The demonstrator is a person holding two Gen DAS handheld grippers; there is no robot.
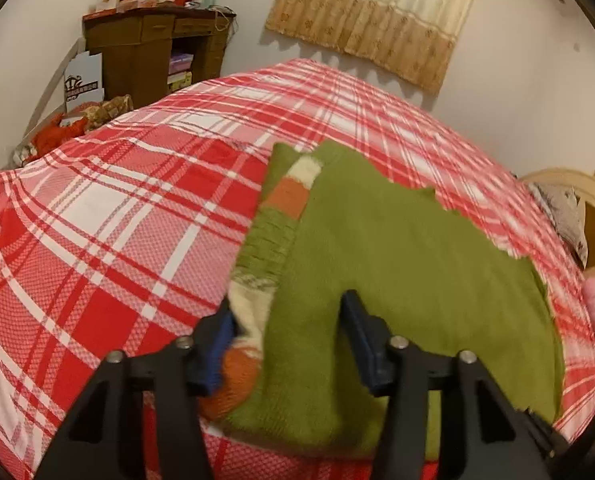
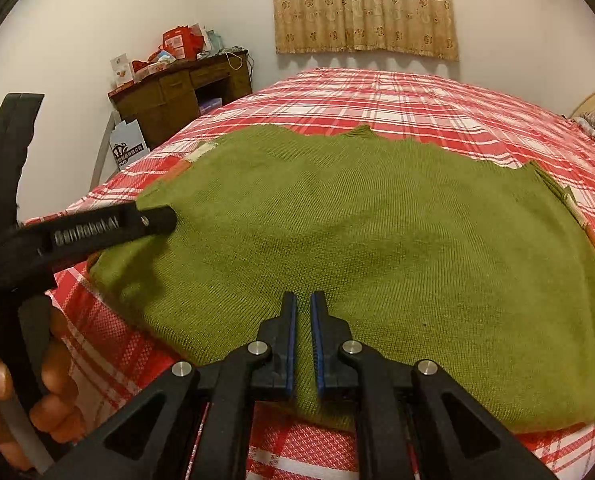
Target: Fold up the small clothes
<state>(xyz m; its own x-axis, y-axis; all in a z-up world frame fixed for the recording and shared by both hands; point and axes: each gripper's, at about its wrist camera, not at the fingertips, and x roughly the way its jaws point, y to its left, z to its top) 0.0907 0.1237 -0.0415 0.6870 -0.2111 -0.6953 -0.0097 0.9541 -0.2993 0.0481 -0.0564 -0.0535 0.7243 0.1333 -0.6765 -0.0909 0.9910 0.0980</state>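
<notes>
Green sweater (image 2: 357, 248) lies spread flat on the red checked bed (image 2: 417, 96). Its striped sleeve (image 1: 285, 196) is folded over at one side. The left tool (image 1: 285, 320) points down with its jaws apart around the sweater's edge, not squeezing. The right tool (image 2: 303, 300) hangs over the near hem, clenched on nothing. A hand (image 2: 37, 380) holds the left tool.

green sweater (image 2: 377, 248) flat on plaid bed (image 2: 417, 96), right claw (image 2: 303, 300) nearly closed, left claw (image 2: 157, 220) at sweater's edge

Open bedspread (image 1: 109, 216) left of sweater (image 1: 397, 248)
</notes>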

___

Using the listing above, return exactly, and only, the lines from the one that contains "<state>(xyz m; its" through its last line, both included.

• _Expected answer_:
<state>(xyz m; its own x-axis, y-axis; all in a z-up world frame fixed for the recording and shared by both hands; point and axes: each gripper's, at about its wrist camera, not at the fingertips, and x roughly the way its jaws point, y to its left, z to its top) 0.0907 0.1237 -0.0415 0.6870 -0.2111 -0.6953 -0.0097 0.9541 -0.2993 0.0481 -0.0564 -0.0535 0.7243 0.1333 -0.6765 -0.0909 0.9910 0.0980</state>
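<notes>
Green sweater (image 2: 357, 248) lies spread flat on the red checked bed (image 2: 417, 96). Its striped sleeve (image 1: 285, 196) is folded over at one side. The left tool (image 1: 285, 320) points down with its jaws apart around the sweater's edge, not squeezing. The right tool (image 2: 303, 300) hangs over the near hem, clenched on nothing. A hand (image 2: 37, 380) holds the left tool.

green sweater (image 2: 377, 248) flat on plaid bed (image 2: 417, 96), right claw (image 2: 303, 300) nearly closed, left claw (image 2: 157, 220) at sweater's edge

Open bedspread (image 1: 109, 216) left of sweater (image 1: 397, 248)
</notes>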

That completes the response to the exercise.